I have a set of ML models that have been tracked and registered using mlflow in Databricks that I want to register on AzureML. Model .pkl files are stored on DBFS and when I run the below code in a Databricks notebook it works as expected. However, when I execute the same code from my local machine, azureml can't find the model path, supposedly searching the local project paths:
azureml.exceptions._azureml_exception.WebserviceException: WebserviceException: Message: Error, provided model path "/dbfs/FileStore/path/to/model/model.pkl" cannot be found InnerException None ErrorResponse { "error": { "message": "Error, provided model path "/dbfs/FileStore/path/to/model/model.pkl" cannot be found" } }
This happens regardless of whether I run the code with pyspark and databricks-connect or not. What's the best way of pointing azureml at the correct dbfs storage? Thanks
# in Databricks, I run %pip install mlflow==2.1.1 azureml-sdk[databricks] azureml-mlflow
import json
import mlflow
import os
from azureml.core import Workspace, Experiment, Run
from azureml.core.model import Model
from azureml.core.authentication import ServicePrincipalAuthentication
top_run_id = 123456789
top_run_dict = mlflow.get_run(top_run_id).to_dictionary()
### connect to AZURE ML
subscription_id = '<my-subscription-id>'
resource_group = '<my-resource-group>'
workspace_name = '<my-workspace-name>'
## set up the AML-DB workspace communication
svc_pr = ServicePrincipalAuthentication(
tenant_id='<my-tenant-id>',
service_principal_id='<my-service-principal-id>',
service_principal_password='<my-service-principal-password>'
)
ws = Workspace(
subscription_id=subscription_id,
resource_group=resource_group,
workspace_name=workspace_name,
auth=svc_pr
)
model_name = 'mlflow_local_azureml_test'
model_uri = json.loads(mlflow.get_run(top_run_id).data.tags['mlflow.log-model.history'])[0]['flavors']['python_function']['artifacts']['model_path']['uri']
model_description = 'Dummy model'
model_tags = {
"Type": "RandomForest",
"Run ID": top_run_id,
"Metrics": mlflow.get_run(top_run_id).data.metrics
}
registered_model = Model.register(
model_path=model_uri,
model_name=model_name,
tags=model_tags,
description=model_description,
workspace=ws
)
The path "/dbfs/FileStore/path/to/model/model.pkl"
is a Databricks File System (DBFS) path, which is not accessible from outside of Databricks.
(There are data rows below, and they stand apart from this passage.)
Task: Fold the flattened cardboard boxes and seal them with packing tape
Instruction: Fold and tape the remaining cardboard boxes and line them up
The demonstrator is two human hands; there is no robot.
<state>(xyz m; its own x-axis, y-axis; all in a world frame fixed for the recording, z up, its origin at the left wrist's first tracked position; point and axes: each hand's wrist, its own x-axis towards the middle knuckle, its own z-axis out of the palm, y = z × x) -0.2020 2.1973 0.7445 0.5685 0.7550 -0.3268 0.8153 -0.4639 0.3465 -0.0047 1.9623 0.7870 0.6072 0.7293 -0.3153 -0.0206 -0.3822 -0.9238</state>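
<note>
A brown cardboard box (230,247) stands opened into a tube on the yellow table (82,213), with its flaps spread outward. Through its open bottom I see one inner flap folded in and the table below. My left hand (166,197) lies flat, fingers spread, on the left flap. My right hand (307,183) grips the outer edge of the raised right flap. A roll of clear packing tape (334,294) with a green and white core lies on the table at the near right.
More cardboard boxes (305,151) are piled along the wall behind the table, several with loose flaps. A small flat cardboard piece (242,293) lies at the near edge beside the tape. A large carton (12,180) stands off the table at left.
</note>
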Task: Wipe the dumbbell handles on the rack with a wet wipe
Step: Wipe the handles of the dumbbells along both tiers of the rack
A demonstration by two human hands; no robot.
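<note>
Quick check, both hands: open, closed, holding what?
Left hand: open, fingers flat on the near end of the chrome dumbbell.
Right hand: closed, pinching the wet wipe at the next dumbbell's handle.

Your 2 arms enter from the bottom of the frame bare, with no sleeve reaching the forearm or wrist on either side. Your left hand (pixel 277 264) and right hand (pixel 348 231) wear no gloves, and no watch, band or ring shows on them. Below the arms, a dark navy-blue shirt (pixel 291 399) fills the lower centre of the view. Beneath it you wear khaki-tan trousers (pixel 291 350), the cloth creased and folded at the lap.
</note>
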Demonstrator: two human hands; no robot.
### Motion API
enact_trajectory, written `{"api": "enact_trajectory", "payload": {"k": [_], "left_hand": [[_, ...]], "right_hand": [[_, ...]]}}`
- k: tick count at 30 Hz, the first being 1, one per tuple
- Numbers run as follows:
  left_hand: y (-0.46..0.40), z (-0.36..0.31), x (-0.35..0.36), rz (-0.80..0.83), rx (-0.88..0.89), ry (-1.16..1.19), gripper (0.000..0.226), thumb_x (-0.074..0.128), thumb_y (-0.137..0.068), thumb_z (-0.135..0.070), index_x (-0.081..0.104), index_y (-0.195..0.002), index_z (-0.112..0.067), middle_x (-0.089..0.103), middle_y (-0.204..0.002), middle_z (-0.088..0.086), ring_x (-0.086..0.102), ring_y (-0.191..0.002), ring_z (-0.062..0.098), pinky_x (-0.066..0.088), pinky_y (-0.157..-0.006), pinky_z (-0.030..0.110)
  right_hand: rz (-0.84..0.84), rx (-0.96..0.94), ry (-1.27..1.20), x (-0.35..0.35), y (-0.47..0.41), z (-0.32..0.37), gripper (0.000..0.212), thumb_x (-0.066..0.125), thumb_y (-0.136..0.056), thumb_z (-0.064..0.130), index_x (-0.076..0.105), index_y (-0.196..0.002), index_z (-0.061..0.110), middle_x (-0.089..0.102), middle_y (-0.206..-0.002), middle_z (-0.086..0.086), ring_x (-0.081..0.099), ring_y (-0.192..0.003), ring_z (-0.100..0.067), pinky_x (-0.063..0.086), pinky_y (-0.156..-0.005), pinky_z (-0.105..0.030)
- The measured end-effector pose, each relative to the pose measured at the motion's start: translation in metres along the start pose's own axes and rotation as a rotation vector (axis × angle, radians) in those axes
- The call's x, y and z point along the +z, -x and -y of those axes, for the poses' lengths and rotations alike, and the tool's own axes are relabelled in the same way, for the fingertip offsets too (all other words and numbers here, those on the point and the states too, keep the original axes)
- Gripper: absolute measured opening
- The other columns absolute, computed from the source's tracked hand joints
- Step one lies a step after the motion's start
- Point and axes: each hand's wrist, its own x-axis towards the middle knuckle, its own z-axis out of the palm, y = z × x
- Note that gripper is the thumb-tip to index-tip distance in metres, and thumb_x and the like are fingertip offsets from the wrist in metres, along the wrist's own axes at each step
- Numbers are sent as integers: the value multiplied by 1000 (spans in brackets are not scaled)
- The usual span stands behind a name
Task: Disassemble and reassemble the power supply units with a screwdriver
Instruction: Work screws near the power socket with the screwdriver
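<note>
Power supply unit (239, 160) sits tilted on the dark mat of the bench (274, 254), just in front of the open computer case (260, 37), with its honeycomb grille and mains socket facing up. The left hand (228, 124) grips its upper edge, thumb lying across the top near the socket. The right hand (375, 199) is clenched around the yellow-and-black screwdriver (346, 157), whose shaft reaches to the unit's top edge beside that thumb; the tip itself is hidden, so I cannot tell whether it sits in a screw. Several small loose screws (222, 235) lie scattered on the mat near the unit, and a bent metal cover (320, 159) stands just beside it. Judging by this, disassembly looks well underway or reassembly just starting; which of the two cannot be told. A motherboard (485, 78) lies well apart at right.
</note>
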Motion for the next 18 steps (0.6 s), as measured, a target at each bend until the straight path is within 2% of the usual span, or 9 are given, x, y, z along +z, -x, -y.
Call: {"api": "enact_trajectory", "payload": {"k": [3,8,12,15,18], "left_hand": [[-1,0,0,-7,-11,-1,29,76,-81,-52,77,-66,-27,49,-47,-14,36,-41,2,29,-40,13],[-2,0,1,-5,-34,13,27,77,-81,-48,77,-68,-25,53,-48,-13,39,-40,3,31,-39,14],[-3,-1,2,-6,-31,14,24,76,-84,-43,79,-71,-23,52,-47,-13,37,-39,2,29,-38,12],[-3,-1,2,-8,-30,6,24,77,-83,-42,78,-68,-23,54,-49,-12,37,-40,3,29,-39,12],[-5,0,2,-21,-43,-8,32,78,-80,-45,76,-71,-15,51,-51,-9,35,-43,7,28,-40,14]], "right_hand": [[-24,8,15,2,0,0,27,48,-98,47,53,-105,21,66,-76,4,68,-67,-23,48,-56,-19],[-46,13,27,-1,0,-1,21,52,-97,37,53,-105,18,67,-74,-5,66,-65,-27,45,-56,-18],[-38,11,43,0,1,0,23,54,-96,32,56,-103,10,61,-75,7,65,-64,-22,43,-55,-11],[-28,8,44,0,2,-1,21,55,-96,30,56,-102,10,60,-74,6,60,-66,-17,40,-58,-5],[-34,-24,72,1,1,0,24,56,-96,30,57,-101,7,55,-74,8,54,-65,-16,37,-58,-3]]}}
When you run the code from your local machine, you need to use a path that is accessible from your local machine. One way to do this is to download the model file from DBFS to your local machine and then use the local path to the downloaded file for registering the model.
1. You can use the Databricks CLI to download the file.
First, you need to install the databricks-cli
package:
pip install databricks-cli
Then, configure the Databricks CLI with your Databricks workspace URL and access token:
bash
databricks configure --token
This prompt to add host and token, add them.
Below is the model path in databricks.
databricks fs ls dbfs:/FileStore/tables/
Below is the list when above command is executed.
Know copy it to local system.
databricks fs cp dbfs:/FileStore/path/to/model/model.pkl ./model.pkl
update the model_uri
variable in your code to point to the local file:
model_uri = "./model.pkl"
when you run the code from your local machine, it should be able to find the model file and register it with AzureML.